Having read Dreiser’s An American Tragedy and Sister Carrie from the Modern Library List, I wanted more, yet feared I might be disappointed this time around. Fortunately, my fears were unfounded and once again, Dreiser delivered masterfully. He may be one whose complete works I’d like to read.
A poor young woman meets a rich senator while working at a hotel in Columbus, Ohio. A relationship develops and the senator is very generous to the woman and her near destitute family. Things don’t turn out so well, but she meets another wealthy man and things go a little better, but the difference in their backgrounds proves to be their undoing.
The book’s namesake, Jennie Gerhardt, is sweet, kind and beautiful and apparently quite alluring to wealthy men. She cares deeply for her family and wants to help them live more comfortably. While she never asks for help, it seems to come when it is most needed and she is always most grateful and never envious. This is no gold digger.

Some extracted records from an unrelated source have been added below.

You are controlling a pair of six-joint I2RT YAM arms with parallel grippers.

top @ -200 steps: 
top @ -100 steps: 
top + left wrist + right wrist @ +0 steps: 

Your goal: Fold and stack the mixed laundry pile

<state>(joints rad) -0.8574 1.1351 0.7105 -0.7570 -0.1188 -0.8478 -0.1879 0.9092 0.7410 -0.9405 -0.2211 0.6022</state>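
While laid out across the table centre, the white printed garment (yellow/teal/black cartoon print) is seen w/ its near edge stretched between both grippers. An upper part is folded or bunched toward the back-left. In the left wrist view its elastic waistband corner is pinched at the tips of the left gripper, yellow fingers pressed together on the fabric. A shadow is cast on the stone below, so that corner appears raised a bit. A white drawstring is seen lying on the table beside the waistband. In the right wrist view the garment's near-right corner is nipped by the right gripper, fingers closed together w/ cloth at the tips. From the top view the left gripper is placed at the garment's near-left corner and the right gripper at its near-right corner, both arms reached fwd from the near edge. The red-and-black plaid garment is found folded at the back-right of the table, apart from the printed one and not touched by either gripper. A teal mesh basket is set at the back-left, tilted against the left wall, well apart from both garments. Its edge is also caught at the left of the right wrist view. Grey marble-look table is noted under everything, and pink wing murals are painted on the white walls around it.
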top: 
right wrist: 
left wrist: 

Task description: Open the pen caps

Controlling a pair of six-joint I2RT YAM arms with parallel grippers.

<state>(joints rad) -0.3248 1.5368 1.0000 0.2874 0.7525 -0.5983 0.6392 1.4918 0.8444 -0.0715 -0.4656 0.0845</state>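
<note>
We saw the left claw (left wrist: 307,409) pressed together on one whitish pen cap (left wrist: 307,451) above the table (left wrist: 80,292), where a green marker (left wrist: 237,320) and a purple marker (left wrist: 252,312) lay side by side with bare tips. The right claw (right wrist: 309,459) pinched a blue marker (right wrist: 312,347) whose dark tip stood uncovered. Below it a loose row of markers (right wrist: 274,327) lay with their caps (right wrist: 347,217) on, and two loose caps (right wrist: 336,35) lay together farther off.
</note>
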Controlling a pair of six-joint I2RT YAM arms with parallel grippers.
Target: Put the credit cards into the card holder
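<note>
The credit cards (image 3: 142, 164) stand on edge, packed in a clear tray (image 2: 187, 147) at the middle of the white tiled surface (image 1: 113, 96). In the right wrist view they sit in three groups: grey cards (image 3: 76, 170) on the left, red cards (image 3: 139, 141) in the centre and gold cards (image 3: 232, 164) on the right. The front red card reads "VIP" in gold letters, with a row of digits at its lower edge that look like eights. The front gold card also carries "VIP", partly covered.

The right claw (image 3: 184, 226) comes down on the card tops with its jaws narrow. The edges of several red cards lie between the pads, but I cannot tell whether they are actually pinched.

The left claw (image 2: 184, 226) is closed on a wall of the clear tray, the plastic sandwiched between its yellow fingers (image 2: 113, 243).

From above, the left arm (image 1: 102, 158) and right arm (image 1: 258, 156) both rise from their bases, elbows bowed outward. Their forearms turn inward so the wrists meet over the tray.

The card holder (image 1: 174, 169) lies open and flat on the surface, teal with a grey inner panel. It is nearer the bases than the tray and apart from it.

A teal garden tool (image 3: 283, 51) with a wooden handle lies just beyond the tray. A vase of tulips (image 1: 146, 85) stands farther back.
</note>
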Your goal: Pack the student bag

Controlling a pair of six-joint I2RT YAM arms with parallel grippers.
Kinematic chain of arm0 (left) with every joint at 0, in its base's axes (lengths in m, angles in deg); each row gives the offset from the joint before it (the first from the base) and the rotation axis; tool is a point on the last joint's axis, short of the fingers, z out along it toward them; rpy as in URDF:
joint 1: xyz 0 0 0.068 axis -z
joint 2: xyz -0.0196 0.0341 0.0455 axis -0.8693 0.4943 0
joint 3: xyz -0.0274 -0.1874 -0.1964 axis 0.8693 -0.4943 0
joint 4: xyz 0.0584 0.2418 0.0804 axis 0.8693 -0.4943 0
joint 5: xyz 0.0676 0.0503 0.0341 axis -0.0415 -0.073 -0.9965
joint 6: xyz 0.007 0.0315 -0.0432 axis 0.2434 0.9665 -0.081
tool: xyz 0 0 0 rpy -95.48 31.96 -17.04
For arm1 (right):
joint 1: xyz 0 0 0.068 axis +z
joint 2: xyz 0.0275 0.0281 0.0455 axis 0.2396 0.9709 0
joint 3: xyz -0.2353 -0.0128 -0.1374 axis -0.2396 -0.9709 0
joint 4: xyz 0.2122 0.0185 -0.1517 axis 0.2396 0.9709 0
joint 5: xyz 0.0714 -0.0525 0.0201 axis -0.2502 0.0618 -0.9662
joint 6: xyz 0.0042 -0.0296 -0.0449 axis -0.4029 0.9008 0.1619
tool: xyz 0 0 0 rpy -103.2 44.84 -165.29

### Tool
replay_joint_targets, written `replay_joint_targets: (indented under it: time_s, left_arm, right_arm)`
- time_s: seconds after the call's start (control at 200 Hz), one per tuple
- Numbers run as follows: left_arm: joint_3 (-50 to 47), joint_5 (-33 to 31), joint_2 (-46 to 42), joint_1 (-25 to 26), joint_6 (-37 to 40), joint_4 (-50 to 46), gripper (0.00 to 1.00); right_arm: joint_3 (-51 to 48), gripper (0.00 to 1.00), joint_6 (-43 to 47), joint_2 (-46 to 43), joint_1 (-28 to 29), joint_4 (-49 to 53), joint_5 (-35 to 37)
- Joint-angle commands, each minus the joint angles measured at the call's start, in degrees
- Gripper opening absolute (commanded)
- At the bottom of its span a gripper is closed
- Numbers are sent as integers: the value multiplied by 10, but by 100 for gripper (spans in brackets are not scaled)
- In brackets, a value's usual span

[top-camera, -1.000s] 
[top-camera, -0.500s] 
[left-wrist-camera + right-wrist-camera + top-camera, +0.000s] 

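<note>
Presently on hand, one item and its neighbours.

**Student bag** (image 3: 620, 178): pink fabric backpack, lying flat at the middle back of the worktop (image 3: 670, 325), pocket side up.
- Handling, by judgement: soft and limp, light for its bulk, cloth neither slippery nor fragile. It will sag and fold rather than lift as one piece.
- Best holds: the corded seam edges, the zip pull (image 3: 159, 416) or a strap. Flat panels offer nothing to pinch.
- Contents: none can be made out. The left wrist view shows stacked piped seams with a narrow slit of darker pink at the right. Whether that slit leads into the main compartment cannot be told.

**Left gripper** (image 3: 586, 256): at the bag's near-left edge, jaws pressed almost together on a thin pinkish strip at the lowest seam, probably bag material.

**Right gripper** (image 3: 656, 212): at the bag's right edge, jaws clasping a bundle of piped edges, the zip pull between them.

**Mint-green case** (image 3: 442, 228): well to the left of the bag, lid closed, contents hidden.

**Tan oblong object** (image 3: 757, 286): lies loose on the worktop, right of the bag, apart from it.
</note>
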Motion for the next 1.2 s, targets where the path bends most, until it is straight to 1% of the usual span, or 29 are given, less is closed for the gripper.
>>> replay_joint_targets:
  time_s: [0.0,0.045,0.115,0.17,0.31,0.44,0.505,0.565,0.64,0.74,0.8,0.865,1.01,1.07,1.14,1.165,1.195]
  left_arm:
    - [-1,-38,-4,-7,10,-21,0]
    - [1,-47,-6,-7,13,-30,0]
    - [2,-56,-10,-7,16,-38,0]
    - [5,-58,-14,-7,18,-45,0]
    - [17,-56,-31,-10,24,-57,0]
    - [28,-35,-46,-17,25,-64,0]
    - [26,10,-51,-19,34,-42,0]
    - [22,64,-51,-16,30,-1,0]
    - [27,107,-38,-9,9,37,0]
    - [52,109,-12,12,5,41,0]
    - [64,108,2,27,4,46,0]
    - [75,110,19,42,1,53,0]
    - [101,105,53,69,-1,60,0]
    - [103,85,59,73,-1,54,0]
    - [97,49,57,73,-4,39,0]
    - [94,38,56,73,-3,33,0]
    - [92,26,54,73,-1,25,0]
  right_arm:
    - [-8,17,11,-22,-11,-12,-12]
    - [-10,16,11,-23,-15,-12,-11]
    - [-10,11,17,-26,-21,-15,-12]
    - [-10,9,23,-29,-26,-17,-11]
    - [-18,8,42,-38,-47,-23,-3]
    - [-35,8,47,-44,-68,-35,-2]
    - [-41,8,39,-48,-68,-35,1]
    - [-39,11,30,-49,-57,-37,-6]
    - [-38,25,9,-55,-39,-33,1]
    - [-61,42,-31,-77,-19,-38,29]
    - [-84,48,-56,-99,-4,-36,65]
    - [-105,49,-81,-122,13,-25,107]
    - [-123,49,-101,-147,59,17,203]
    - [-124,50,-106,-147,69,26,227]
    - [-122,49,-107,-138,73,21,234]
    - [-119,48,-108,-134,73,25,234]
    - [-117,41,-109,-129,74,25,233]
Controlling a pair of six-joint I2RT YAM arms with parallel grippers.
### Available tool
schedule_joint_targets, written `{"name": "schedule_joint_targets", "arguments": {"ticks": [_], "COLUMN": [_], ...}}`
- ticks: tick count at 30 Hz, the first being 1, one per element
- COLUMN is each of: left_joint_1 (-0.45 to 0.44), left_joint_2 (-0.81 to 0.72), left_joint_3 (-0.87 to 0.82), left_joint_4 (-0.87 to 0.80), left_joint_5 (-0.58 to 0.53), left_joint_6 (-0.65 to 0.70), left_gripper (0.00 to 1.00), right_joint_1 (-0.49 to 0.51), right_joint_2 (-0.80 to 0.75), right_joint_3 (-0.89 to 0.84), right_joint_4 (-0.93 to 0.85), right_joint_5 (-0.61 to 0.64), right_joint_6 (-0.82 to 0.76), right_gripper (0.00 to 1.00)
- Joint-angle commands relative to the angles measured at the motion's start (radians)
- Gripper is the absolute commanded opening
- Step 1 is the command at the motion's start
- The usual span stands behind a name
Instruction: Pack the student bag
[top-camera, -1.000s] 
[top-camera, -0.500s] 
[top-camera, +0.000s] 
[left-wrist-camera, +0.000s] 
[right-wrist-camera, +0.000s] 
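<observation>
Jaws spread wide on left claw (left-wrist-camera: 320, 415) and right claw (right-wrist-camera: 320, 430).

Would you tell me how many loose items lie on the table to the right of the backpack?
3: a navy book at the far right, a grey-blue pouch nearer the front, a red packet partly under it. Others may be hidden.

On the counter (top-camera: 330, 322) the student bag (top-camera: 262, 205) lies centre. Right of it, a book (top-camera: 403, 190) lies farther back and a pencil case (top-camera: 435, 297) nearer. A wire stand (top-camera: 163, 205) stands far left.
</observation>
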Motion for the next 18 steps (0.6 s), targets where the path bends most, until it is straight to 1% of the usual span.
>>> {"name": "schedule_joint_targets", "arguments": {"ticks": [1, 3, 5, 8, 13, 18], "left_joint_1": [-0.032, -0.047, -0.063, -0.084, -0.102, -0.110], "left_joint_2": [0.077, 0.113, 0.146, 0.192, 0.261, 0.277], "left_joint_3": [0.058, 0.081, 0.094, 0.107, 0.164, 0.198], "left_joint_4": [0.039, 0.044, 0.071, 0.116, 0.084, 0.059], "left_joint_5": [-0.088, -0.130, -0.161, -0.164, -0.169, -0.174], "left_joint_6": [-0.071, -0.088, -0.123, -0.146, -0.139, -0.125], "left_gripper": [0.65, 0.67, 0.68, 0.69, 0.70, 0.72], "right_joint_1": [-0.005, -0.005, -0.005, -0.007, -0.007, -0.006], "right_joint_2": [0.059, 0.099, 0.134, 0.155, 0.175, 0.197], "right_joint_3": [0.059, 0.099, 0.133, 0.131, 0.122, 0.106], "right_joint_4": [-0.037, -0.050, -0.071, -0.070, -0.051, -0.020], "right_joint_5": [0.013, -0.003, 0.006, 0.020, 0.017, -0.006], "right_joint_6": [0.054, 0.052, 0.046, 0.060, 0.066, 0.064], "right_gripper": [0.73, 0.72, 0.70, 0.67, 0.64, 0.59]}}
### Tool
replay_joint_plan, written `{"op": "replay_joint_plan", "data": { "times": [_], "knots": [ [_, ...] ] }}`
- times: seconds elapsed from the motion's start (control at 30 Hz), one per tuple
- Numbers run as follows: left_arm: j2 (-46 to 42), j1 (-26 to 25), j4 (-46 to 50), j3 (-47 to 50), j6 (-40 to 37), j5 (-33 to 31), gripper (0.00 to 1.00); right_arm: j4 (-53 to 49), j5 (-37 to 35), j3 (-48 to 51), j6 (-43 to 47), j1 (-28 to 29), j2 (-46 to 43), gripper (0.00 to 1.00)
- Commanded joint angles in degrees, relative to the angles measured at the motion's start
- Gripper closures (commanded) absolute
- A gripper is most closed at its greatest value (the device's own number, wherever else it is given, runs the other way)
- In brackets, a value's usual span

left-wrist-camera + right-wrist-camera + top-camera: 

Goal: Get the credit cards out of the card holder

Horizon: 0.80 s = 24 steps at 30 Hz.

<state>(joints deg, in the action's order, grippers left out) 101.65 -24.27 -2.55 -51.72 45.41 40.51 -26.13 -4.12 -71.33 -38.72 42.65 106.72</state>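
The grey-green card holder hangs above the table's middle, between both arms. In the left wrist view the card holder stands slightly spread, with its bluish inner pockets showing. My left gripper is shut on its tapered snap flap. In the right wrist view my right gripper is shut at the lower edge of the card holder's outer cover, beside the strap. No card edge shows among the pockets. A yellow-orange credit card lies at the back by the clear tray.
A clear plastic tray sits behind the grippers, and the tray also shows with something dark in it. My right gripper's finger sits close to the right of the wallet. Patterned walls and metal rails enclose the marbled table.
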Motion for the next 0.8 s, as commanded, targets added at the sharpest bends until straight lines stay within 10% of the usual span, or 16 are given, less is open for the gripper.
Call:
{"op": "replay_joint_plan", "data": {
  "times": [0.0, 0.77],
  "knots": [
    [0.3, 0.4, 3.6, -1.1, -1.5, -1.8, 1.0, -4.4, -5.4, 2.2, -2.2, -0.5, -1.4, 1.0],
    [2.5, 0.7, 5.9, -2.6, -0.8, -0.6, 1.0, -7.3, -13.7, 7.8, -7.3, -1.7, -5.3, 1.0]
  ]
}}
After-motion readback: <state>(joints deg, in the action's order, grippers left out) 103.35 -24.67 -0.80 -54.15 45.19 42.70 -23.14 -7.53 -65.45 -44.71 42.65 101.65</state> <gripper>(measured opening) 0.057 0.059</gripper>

Senator Brander is Jennie’s first love and much older than she. He is very generous to the Gerhardt family and is shocked by their life of poverty. When Jennie becomes pregnant, he agrees to marriage, but becomes ill while away and succumbs to typhus.
The second love to Jennie is Lester Kane who is 36 when he meets the twentyish Jennie. He comes from a wealthy family of carriage manufacturers and is well-known for his bachelorhood. He becomes enamored of Jennie and pursues her relentlessly. When he too sees how the family lives, he is shocked and begins to help them right away. Since he travels a lot, he installs Jennie in a hotel he frequents and they begin a long affair, but he shies from marriage. He keeps Jennie secreted as long as possible knowing his family will never accept her, and when she is discovered, they do not. Possibly a well-intentioned man caught up in the distinctions of social class and family influences.
A former love of Lester’s, Letty Pace, reenters his life after running into him abroad. Now a wealthy widow, she has held a torch for Lester since their younger days. She sums up Jennie as a nice, but incompatible match for him and lets him know just how she feels. She gets to rekindle the flame, but never really captures the heart.
There is so much I’d want to discuss with Mr. Dreiser and wonder how he would feel about today’s ever-expanding division between the haves and the have-nots. Most importantly, I’d want to ask where he drew from for his fine and fluid writing. Indiana, Ohio or Illinois? I’d be there in a heartbeat.
My rating for Jennie Gerhardt is a 9 out of 10.